What is a horizontal cross-connect?  I picture a punch block where wires are terminated and short cat5e patch cables connect various wires on one side to various wires on the other side.

What is an Intermediate Cross-Connect?  I cannot picture this.  Please bear with me.  I have experience in the IT field working with Cat5e cabling between routers, switches, and computers, but have only glanced at the room in back with all the phone wires, the T1 thing (that should give away my exposure), and the other mysterious black box.

What is a Main Cross-Connect?  Have a picture much like a moonless night deep in the forest where I can't see my own hand in front of my face.

What does the standard classify a switch or router as?  

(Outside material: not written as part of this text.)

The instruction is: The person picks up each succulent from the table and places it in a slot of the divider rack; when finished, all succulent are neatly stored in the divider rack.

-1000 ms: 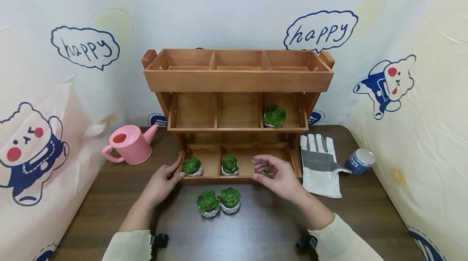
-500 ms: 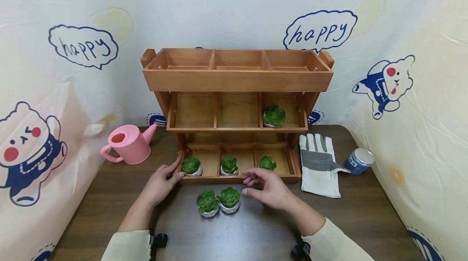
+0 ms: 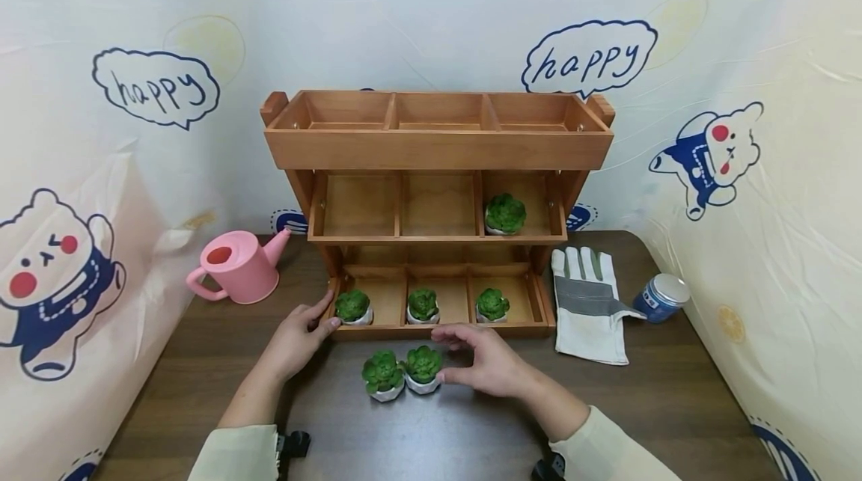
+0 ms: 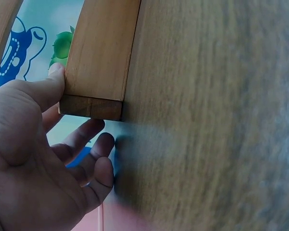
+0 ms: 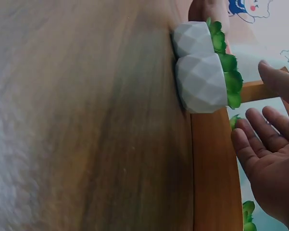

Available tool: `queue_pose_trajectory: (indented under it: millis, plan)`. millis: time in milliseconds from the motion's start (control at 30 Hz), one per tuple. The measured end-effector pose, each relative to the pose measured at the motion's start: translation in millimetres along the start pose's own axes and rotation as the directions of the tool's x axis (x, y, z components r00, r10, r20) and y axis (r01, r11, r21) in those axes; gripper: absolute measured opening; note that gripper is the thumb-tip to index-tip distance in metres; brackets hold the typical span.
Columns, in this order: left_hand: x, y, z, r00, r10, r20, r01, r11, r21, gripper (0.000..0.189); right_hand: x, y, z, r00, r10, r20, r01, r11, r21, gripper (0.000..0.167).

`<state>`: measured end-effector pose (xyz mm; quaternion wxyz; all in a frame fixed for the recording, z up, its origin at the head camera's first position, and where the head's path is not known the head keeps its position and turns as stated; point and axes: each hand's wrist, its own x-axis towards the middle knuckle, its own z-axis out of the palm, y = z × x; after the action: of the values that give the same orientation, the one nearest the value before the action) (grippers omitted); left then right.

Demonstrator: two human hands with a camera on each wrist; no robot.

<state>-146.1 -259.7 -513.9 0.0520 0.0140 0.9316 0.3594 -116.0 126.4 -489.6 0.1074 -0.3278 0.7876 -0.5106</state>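
My left hand (image 3: pixel 301 339) holds the front left corner of a wooden three-tier planter shelf (image 3: pixel 438 149). In the left wrist view its thumb (image 4: pixel 53 86) lies at the rim, with curled fingers by the corner's end. Two small artificial succulents in white faceted pots, a left one (image 3: pixel 382 375) and a right one (image 3: pixel 424 369), stand side by side on the table before the shelf. My right hand (image 3: pixel 488 361) hovers beside the right succulent, thumb and fingers spread apart and nothing between them. The right wrist view has both pots (image 5: pixel 202 83) close to that hand.
The bottom tier holds a left succulent (image 3: pixel 353 307), a middle one (image 3: pixel 423 304) and a right one (image 3: pixel 492 304). Another succulent (image 3: pixel 505 213) sits in the middle tier's right compartment. A pink watering can (image 3: pixel 242 271) stands left; work gloves (image 3: pixel 592 309) and a blue jar (image 3: pixel 663 298) lie right.
My right hand has moved left and toward me, from the bottom tier's right compartment to the succulents on the table, uncovering the right compartment's plant. The left hand stays at the corner.
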Motion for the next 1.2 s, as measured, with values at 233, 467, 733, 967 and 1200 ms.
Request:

Part of the stimulus for these questions and this self education is my current employer has an ad-hoc network.  Often I am instructed to remove equipment using an Ethernet cable, then coil the cable, and lay on top of the drop ceiling tiles.  I hate doing this.  Also, there are runs where a cable comes off a switch in the basement, goes upstairs to another switch, then to a switch in a closet, and then finally a cable connects to a computer.  How is a switch treated when considering maximum cable lengths?  Is a switch a kind of cross connect?  Once I understand this better, I may have more questions.  I wish I could offer more than 500 points for this!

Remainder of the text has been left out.